Phaim è un giovane musulmano di origini bengalesi nato in Italia 22 anni fa. Vive con la sua famiglia a Torpignattara, quartiere multietnico di Roma, lavora come steward in un museo e suona in un gruppo. E’ proprio in occasione di un concerto che incontra Asia, suo esatto opposto: istinto puro, nessuna regola. Tra i due l’;attrazione scatta immediata e Phaim dovrà capire come conciliare il suo amore per la ragazza con la più inviolabile delle regole dell’Islam: la castità prima del matrimonio.
Al cinema dal 16 maggio distribuito da Fandango, arriva ‘Bangla’, film del regista romano Phaim Bhuiyan che è anche protagonista insieme a Carlotta Antonelli, nota per la seconda stagione di ‘Suburra-la serie’ nel ruolo della moglie di Spadino.

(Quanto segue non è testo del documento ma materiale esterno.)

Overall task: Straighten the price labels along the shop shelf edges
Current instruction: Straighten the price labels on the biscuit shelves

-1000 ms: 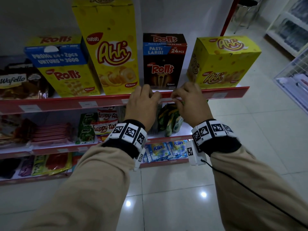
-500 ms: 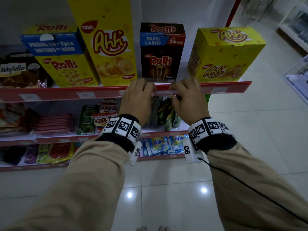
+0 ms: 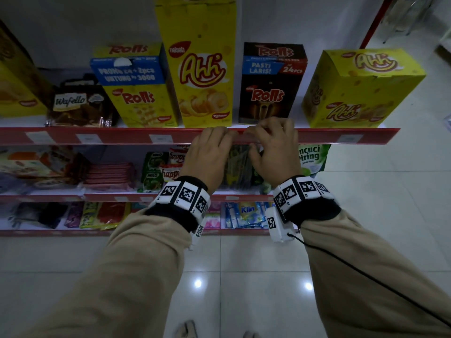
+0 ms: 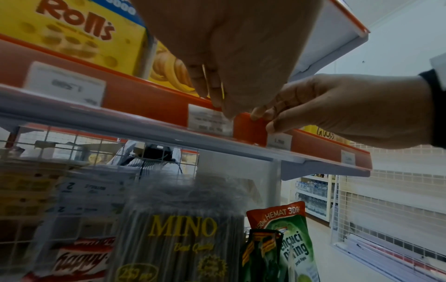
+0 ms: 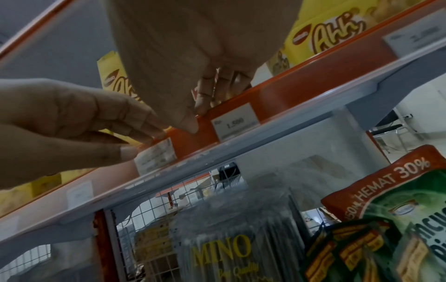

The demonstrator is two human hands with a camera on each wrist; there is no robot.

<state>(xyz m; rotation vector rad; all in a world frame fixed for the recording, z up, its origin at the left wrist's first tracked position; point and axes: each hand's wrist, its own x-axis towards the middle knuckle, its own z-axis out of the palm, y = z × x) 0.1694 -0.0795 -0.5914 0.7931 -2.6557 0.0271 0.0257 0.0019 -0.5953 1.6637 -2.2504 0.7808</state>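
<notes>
A red shelf edge strip (image 3: 317,135) runs along the top shelf and carries white price labels (image 3: 161,138). Both hands grip it below the dark Rolls box (image 3: 271,84). My left hand (image 3: 219,136) hooks its fingers over the strip's top, and its thumb (image 5: 128,152) presses a white label (image 5: 155,154). My right hand (image 3: 263,132) pinches the strip just to the right, with its fingers (image 5: 205,99) over the top and its thumb (image 5: 190,124) on the red front. A "1.500" label (image 5: 235,122) sits beside that thumb. In the head view the hands hide both labels.
Yellow Ahh boxes (image 3: 200,69) and Rolls boxes (image 3: 136,93) stand on the top shelf right behind the strip. Below it hang a MINO pack (image 4: 181,229) and green pouches (image 4: 289,244). Two lower shelves (image 3: 117,197) hold more packets. A tiled floor (image 3: 244,276) lies under my arms.
Both hands stay on the strip below the dark Rolls box and have drawn slightly closer together. The white label seen between them earlier is now covered. The head view has shifted.
</notes>
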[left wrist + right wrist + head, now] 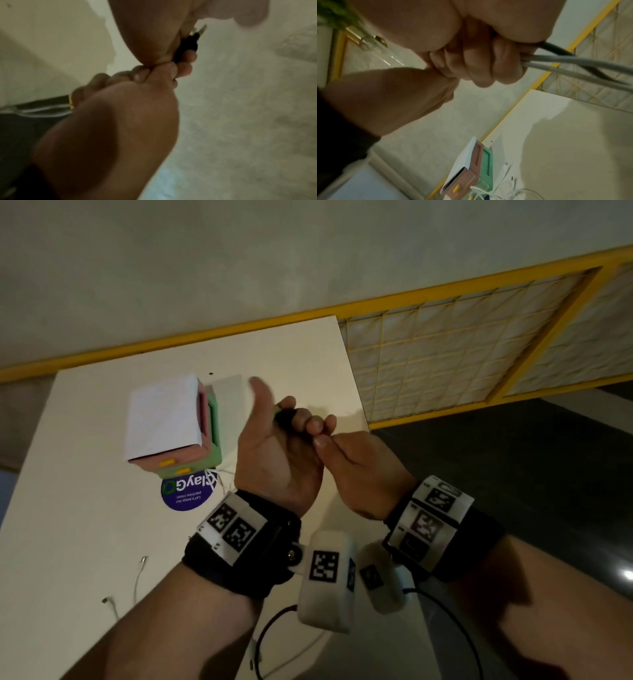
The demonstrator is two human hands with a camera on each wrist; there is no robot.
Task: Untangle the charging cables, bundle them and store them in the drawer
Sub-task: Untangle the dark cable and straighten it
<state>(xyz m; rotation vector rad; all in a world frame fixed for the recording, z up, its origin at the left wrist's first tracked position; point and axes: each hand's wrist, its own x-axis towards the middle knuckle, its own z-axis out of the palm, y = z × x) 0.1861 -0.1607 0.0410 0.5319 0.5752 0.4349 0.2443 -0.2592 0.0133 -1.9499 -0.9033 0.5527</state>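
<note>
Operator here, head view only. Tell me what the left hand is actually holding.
Observer: The left hand grips a bundle of cables. The right wrist view shows two pale ones and a dark one leaving the curled fingers.
Operator: Report any plug you can see.
Observer: In the left wrist view, a black plug with a metal tip sticks out past the fingers.
Operator: Check for loose cable near the drawer unit.
Observer: The right wrist view shows loops of white cable lying on the table beside the drawer unit.
</note>
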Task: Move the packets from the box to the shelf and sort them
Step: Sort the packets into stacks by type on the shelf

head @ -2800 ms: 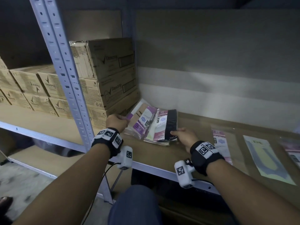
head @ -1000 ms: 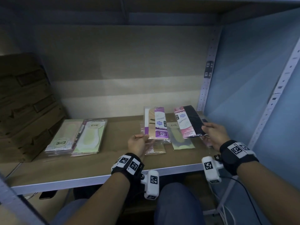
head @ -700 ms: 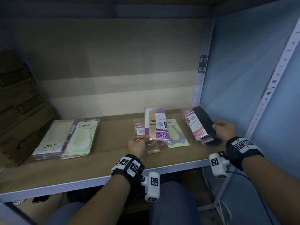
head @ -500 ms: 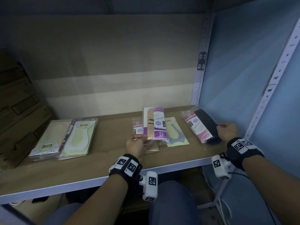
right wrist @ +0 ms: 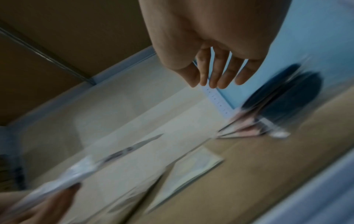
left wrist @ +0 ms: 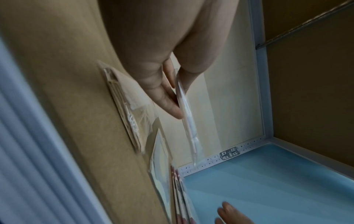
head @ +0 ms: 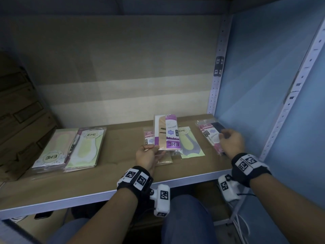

Nel cast anche Alessia Giuliani, Milena Mancini, Simone Liberati e l’amichevole partecipazione di Pietro Sermonti.
“L’idea del film – afferma il regista – nasce un anno fa sull’onda della trasmissione “Nemo – Nessuno escluso” di cui sono stato protagonista per una puntata. Lo spunto alla base del servizio, che è diventato anche lo spunto per il film, attinge da una mia problematica personale: “le ragazze”. Cosa vuol dire per un giovane di vent’anni, italiano di seconda generazione e musulmano, vivere in un mondo spesso così lontano dai precetti dell’Islam, soprattutto per quanto riguarda la sfera relazionale e sessuale? Cosa accade quando il desiderio bussa alla sua porta? Partendo da queste domande abbiamo sviluppato la sceneggiatura, basata essenzialmente sulla mia vita, cercando di raccontarla nei suoi aspetti quotidiani con sguardo comico, affettuoso ma anche pungente. L’urto col mondo occidentale, le differenze generazionali all’interno della mia stessa famiglia e, soprattutto, l’arrivo dell’amore attraverso l’incontro con una ragazza, il confronto col mondo femminile. Un mondo che non risponde alle stesse regole che mi hanno insegnato, ma, anzi, sembra andare nella direzione opposta”.
“Abbiamo cercato di portare il conflitto tra religione e desiderio sul piano personale – racconta il regista Phaim Bhuiyan -,
raccontandolo come una battaglia quotidiana, una gara di volontà e di resistenza, provando a declinarlo sotto i vari aspetti, non solo religioso e affettivo ma anche relazionale, familiare, sociale. Ne è venuto fuori una sorta di piccolo affresco in cui i personaggi si muovono continuamente in bilico tra obblighi e desideri, alla ricerca di un’identità necessariamente
sfaccettata. Dal punto di vista visivo e registico l’idea è quella di provare a restituire la complessità del microcosmo in cui è ambientata la storia, il quartiere multietnico di Torpignattara a Roma attraverso uno stile agile, seguendo i personaggi, e con una fotografia che sappia cogliere la ricchezza visiva del quartiere: palazzi scrostati e murales, facce di mille colori, frutterie aperte ventiquattro ore su ventiquattro e moderni beershop. Moschee e Chiese. Giovani e vecchi. Tutto questo è Torpignattara, il quartiere dove sono nato e che sarà protagonista del film, al pari degli altri personaggi. Credo sia importante che a raccontare questo mondo sia un ragazzo come me, originario del Bangladesh ma nato e cresciuto qui e che quindi ha vissuto dall’interno, direttamente, le vicende di cui è protagonista”.